Dr. Fernando Soberon, Technical Services Manager for Nutreco Canada, has been involved in dairy cow research since 2005, when he began his studies for his Master’s Degree at Cornell University. He then continued onto his Ph.D. track, also at Cornell, under the mentorship of world renowned researcher, Professor Mike Van Amburgh. In that doctoral research, Soberon focused on the effect of early life management and nutrition on the long-term performance of heifers. It is his continued research and significant findings in this area, over more than a decade, that has distinguished Dr. Soberon, and has made him one of the go-to experts in the field.
Ultimately, what Dr. Soberon has found is that if certain stimuli are present in the early life of an animal, those stimuli can change the way that particular genes are expressed, and will actually, therefore, change the potential of that particular animal throughout its life. He notes that while this idea is not new and goes back to 1953, when the first non-genetic effect that had permanent consequences on the life or performance of a given animal was described, it wasn’t until 2008 that a mechanism that directly affected gene expression was found. While this direct link was discovered in a swine study, this effect has been proven in seven different species since then, including bovines. While the timing of the stimuli varies according to species, with some animals requiring the stimuli within the first few days of life, and with others the stimuli need only be present within the first month or months of life, the consistency is with the fact that it is factors external to the genes that in a sense, “switch the genes on.”.

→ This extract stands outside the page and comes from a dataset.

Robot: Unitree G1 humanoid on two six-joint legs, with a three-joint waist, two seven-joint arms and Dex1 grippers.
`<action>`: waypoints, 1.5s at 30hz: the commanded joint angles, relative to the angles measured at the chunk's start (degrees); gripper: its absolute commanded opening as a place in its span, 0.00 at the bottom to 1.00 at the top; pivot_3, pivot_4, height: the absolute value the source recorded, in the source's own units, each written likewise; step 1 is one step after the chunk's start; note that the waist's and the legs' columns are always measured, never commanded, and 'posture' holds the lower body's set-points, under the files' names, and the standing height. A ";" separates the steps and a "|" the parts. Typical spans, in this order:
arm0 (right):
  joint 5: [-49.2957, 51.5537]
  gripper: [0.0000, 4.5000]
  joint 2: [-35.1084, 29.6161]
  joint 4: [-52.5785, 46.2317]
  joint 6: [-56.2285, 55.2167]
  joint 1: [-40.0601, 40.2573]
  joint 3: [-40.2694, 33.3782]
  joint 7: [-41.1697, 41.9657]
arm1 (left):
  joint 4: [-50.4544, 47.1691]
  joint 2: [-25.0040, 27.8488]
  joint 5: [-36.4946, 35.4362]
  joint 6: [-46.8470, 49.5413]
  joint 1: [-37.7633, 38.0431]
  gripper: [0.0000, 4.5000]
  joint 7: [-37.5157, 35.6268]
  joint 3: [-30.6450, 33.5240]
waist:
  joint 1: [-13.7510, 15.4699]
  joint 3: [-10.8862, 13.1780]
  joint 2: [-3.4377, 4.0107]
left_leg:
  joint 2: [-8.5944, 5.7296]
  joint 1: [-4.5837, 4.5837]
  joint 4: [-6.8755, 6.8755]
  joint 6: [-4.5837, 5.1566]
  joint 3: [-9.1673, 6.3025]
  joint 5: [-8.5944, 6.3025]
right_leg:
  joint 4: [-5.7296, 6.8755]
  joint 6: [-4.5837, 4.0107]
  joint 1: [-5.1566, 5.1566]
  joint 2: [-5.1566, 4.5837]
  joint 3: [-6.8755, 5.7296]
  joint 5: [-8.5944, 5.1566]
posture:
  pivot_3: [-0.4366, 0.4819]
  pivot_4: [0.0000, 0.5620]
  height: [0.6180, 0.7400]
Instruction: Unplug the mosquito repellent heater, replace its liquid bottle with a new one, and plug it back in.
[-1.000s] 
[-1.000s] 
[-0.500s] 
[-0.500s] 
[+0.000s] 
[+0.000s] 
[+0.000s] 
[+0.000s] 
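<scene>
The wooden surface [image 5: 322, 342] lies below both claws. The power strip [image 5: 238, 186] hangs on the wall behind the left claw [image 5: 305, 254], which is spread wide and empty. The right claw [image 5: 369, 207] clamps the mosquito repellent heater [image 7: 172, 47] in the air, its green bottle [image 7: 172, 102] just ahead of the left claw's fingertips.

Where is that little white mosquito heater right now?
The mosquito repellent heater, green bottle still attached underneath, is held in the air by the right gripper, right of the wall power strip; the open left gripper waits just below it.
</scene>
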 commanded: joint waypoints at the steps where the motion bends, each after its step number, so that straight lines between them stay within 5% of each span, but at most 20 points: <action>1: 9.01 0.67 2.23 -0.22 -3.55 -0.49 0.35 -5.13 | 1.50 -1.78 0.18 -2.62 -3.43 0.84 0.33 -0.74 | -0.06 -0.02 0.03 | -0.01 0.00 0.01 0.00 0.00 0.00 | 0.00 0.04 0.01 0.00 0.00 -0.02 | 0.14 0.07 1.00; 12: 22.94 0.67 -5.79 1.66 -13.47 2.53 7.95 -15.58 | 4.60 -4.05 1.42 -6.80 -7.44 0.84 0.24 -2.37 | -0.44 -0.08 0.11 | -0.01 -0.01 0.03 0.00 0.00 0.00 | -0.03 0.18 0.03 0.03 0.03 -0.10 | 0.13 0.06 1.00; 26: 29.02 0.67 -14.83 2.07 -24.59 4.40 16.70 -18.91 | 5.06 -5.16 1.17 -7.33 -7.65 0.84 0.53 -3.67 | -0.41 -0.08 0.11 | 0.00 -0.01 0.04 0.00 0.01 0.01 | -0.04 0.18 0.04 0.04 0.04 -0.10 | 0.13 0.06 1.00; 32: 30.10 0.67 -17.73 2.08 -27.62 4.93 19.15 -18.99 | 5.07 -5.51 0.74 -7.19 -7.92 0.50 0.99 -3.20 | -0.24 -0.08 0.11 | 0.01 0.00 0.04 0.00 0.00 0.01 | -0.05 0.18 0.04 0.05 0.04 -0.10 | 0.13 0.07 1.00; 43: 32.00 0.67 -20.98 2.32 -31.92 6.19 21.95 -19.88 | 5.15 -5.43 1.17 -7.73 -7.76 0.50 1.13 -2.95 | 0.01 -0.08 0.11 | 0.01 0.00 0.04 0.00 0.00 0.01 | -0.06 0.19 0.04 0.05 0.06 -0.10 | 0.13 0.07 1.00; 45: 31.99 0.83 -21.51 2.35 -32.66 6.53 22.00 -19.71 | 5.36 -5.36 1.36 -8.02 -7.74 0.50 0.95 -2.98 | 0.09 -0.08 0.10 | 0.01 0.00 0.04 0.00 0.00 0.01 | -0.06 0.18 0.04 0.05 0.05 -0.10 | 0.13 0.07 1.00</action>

In the case of dairy cows, Dr. Soberon explains that it’s certain feeding and management practices prior to weaning that have been shown to influence eventual lactation production, three to five years after they are implemented. He relates that the whole purpose of the LifeStart programme is to better understand the stimuli and nutritional factors involved in creating this long term effect in the performance of animals. The hope is that with this understanding, it will be possible to utilise these practices in order to increase on-farm profitability, as well as help the next generation of farmers feed the future.